Webyboom

A l'origine, Webyboom était le blog d'un collectif de webdesigners & webconcepteurs, parlant de créa, standards web et accessibilité. Avec le temps, le collectif s'est réduit à une personne (!), et l'on y parle toujours (et surtout) d'accessibilité du web

mardi 12 août 2008

Les Jeux Olympiques et l'accessibilité numérique

Posté par olivier_webyboom le mardi 12 août 2008 - Accessibilité

Les JO de Sydney, en 2000, avaient été l'occasion du premier cas connu d'action légale intentée avec succès envers un propriétaire de site internet (le SOCOG, Comité d'Organisation des JO de Sydney, en l'occurrence), pour raisons d'inaccessibilité. Bruce Maguire, un Australien aveugle, avait invoqué le DDA (texte sur la discrimination des handicapés) australien, pour obliger le SOCOG à fournir des textes alternatifs aux images, présenter les résultats dans un tableau accessible pour les lecteurs d'écran, et permettre d'accéder à l'index des sports depuis la page du programme. M. Maguire avait formulé sa demande 15 mois avant l'événement, et le juge avait enjoint le contrevenant à prendre les dispositions nécessaires. Cependant, le Comité, sous-estimant sans doute l'importance du problème, et peut-être la détermination du plaignant, n'avait pas satisfait à la demande. Malgré ses arguments (fallacieux) à propos du coût des mesures demandées, facilement rejetés par les experts du plaignant, le SOCOG a été condamné à verser 20 000 dollars australiens (environ 11 750 euros d'aujourd'hui) à M. Maguire. Vous pouvez lire l'analyse de ce cas par Joe Clark, très complète et instructive, mais malheureusement en anglais.
Si l'on en croit cet article du ChinaDaily.com, la leçon a été retenue pour les JO de Pékin cette année. A travers l'initiative "Information Accessibility Action", une attention toute particulière aurait été portée à l'accessibilité des sites officiels des Jeux Olympiques de Pékin. L'action conjointe d'organisations agissant en faveur des personnes handicapées, du Comité d'Organisation, et des autorités chinoises a permis ce résultat. Ce serait la première opération d'envergure menée dans le cadre du développement d'un internet accessible, destinée à promouvoir ce mouvement.

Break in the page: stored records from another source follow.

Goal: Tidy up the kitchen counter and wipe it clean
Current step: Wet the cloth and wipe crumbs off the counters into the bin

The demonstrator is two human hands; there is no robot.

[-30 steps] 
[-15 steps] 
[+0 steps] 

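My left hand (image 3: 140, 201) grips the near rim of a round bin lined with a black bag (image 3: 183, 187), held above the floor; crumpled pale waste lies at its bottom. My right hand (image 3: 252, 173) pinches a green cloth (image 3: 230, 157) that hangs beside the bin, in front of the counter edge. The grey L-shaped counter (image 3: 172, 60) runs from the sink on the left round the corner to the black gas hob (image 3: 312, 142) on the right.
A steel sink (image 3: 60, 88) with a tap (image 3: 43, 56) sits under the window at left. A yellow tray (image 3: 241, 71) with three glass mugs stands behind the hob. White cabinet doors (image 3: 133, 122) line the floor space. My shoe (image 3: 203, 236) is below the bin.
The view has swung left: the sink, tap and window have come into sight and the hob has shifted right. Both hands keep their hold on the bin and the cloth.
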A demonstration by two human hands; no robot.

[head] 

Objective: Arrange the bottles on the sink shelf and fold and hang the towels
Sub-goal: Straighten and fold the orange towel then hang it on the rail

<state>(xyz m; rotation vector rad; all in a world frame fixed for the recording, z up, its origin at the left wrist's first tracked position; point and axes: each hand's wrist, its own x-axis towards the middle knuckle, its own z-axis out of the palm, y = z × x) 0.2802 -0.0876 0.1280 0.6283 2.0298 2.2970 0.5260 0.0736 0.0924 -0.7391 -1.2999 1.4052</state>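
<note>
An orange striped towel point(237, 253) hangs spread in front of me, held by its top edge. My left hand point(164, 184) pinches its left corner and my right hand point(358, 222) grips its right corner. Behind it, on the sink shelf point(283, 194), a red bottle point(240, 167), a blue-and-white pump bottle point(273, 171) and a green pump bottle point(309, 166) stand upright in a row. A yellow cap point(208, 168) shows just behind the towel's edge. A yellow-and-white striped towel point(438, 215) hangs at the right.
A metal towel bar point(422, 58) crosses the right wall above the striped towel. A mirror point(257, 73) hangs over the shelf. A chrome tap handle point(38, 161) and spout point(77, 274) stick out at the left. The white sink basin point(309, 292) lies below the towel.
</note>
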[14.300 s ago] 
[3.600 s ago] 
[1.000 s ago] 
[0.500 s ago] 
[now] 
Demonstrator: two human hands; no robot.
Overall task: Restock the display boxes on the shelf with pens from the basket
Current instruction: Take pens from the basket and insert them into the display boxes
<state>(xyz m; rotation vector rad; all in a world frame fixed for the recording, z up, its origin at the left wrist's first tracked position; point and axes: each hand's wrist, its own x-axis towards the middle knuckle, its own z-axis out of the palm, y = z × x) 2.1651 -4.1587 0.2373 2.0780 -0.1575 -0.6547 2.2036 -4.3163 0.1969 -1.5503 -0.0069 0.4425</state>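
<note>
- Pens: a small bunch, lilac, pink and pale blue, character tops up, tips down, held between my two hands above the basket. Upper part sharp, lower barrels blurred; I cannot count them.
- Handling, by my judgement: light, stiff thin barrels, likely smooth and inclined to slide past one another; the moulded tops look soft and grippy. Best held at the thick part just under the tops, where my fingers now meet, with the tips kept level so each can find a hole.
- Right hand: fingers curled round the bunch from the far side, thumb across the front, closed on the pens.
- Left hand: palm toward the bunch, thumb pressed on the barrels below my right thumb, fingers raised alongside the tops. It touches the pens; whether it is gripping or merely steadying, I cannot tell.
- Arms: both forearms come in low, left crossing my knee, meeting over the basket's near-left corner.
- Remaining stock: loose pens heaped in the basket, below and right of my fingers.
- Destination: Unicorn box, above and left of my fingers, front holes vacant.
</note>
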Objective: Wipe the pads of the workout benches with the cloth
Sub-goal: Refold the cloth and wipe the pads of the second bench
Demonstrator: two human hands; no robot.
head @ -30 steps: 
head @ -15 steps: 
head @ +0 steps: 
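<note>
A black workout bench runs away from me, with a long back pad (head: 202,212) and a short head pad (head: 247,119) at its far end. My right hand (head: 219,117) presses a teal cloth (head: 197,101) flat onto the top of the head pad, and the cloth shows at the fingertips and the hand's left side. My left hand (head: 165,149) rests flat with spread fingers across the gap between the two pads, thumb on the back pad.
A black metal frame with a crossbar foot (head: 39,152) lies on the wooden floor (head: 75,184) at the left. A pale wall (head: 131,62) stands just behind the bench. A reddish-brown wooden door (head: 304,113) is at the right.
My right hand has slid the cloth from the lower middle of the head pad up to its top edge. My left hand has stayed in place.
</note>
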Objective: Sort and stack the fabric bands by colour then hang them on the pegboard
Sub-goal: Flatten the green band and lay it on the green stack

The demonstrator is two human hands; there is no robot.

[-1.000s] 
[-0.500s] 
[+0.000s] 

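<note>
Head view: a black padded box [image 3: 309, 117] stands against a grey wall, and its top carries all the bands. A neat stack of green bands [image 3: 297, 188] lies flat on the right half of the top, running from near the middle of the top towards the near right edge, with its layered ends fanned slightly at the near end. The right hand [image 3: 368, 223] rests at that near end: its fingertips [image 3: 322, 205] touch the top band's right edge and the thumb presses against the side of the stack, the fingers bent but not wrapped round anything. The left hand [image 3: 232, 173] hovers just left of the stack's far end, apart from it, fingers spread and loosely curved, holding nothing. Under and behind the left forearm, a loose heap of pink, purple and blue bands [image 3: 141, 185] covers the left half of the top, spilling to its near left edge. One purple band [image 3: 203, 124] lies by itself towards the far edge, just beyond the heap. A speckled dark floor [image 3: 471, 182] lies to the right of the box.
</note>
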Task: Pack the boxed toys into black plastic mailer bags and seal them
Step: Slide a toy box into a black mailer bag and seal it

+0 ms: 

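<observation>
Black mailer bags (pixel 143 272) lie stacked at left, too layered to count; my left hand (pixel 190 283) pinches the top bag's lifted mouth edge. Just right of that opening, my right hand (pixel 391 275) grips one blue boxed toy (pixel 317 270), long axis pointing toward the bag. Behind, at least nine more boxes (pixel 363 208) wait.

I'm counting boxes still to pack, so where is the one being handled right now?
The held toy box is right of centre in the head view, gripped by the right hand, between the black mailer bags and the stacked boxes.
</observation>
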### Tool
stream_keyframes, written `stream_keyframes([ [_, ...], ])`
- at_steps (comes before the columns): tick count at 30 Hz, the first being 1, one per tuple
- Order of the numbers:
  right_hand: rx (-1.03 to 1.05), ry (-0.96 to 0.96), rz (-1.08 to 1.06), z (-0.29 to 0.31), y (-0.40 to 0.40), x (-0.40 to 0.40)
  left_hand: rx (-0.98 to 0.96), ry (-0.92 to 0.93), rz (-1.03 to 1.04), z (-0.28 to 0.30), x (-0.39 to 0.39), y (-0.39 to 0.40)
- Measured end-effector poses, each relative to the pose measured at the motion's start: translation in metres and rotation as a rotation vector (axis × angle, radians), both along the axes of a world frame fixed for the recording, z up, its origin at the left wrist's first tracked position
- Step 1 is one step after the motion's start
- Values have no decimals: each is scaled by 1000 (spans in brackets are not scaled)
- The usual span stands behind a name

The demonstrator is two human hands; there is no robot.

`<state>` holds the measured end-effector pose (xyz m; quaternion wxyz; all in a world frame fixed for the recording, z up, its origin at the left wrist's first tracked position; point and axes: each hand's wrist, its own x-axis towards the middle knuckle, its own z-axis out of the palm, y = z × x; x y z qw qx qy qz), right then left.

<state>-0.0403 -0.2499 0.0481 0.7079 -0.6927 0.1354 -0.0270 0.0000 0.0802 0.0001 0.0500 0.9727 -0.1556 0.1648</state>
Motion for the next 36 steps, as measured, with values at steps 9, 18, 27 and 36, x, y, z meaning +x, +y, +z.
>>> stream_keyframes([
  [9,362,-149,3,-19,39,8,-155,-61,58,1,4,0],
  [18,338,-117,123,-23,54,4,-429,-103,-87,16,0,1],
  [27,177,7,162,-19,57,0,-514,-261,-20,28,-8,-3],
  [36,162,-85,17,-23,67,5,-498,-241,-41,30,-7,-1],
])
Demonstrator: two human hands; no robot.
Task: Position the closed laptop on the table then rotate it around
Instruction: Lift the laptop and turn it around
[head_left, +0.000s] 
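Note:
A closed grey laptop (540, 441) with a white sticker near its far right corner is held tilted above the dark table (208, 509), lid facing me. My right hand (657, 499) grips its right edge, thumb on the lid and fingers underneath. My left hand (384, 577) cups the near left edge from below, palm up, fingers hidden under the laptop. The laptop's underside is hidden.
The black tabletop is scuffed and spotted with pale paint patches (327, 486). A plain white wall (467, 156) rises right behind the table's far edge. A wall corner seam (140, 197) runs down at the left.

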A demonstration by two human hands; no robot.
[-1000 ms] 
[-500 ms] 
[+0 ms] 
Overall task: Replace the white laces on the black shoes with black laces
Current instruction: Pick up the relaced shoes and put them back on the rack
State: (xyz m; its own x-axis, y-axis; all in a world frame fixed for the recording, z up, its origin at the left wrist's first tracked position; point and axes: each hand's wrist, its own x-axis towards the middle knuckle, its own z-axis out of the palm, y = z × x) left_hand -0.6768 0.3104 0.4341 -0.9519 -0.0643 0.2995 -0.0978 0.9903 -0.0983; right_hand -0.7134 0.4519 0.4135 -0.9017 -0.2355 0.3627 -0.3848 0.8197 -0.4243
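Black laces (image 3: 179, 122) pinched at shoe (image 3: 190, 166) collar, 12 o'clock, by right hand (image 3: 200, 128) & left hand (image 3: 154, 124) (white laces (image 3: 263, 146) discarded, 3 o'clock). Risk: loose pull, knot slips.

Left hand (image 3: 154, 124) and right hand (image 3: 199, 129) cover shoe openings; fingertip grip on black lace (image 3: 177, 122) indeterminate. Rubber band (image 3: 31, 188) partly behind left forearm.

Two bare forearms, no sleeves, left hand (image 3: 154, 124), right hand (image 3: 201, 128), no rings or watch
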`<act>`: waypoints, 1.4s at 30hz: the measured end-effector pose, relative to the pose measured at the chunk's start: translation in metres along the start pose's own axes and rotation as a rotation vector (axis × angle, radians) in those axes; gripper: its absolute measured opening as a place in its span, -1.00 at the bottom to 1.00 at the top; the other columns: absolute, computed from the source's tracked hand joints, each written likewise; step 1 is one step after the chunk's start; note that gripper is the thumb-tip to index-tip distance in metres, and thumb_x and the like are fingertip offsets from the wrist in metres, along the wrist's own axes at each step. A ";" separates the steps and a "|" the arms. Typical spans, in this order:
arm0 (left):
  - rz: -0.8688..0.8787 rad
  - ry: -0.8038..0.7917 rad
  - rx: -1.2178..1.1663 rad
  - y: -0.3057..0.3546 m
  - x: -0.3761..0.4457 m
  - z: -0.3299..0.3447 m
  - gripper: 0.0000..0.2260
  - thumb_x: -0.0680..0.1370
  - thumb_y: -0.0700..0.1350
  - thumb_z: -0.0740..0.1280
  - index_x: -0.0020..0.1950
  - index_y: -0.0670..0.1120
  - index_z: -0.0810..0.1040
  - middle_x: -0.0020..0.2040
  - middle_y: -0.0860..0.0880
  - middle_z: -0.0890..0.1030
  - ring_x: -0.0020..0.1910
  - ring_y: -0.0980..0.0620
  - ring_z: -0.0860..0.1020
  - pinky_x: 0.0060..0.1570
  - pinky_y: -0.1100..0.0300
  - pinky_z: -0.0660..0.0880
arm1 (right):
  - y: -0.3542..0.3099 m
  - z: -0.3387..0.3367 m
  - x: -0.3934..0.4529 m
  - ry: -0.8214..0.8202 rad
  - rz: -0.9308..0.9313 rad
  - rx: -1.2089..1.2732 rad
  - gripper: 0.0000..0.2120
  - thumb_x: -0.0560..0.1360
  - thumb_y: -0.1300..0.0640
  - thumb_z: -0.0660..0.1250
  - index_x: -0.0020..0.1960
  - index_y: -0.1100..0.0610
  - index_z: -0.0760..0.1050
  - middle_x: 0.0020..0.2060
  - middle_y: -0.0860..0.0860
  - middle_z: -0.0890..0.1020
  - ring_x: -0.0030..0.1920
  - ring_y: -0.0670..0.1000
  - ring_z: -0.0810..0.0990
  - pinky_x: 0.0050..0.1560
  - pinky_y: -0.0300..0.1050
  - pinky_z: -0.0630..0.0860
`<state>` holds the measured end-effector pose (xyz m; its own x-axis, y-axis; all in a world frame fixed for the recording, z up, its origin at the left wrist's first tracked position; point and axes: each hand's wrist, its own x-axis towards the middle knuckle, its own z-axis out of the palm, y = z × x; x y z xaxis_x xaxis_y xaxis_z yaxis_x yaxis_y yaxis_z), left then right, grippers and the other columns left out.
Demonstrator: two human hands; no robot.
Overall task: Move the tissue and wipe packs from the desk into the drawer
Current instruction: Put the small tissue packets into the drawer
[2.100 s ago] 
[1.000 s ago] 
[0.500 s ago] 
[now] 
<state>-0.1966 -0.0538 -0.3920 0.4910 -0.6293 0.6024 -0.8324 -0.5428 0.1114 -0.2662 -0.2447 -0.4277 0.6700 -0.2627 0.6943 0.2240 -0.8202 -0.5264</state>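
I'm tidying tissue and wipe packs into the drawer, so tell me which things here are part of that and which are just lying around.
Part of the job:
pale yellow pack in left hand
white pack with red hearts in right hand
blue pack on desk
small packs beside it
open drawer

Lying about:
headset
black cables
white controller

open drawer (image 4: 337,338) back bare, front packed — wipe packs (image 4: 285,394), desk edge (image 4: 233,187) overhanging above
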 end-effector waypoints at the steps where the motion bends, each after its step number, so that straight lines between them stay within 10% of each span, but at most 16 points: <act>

Le seul mot de chinois que je connaisse étant le nom d'une bière importée sous nos latitudes, je n'ai malheureusement pas pu vérifier que ces louables intentions sont effectivement appliquées sur les sites officiels en langues chinoises. En revanche un rapide tour de la page d'accueil du site officiel des JO en français s'est avéré bien décevant à cet égard. Notamment, et non exhaustivement:

  • des zones de navigation en Flash et en javascript barrent l'accès aux informations si ces technologies ne sont pas prises en charge
  • de nombreux liens ne sont pas explicites (simples chiffres pour la navigation dans le calendrier; abréviations non développées du nom du pays, pour accéder au tableau des médailles) ou non distincts (répétition de liens "plus", "suite" et "autre...")
  • les liens "officiel" (comprendre: site officiel des résultat pour la discipline considérée) ouvrent une nouvelle page sans prévenir l'utilisateur
  • les vidéos ne sont pas sous-titrées ni audio-décrites (et d'ailleurs réclament cookies, Flash et Mediaplayer pour fonctionner!)
  • lorsqu'ils existent, les textes alternatifs aux images sont peu pertinents
  • le logo-titre, portant le fameux slogan "One World One Dream", n'a pas d'alternative textuelle
  • plus gênant sur le plan symbolique: le logo des Jeux Paralympiques, image d'un texte bleu clair sur fond bleu et vert, n'a pas d'alternative ni de titre pour le lien

Ca fait beaucoup de manquements, compte tenu de l'annonce officielle... y aura-t-il un Bruce Maguire chinois (ou francophone pour le coup) qui relèvera ce fait, et fera valoir ses droits?
Et entre également en compte un autre aspect de l'accessibilité: que vaudrait le plus accessible, techniquement parlant, des mondes numériques, si l'accès à l'information est contrôlé et censuré, par l'état ou tout autre autorité?

Edit: si cette analyse du site, faite sur le coin du genou, une tasse de café froid à la main, vous a laissé sur votre faim: lisez cette évaluation plus poussée sur le blog du RNIB (en anglais). Une autre étude, complémentaire, analyse l'internationalisation du site. Pour 2012, c'est pas gagné non plus, comme le montre cet article de Peter Abrahams sur l'accessibilité du site officiel des J.O. de Londres (en anglais).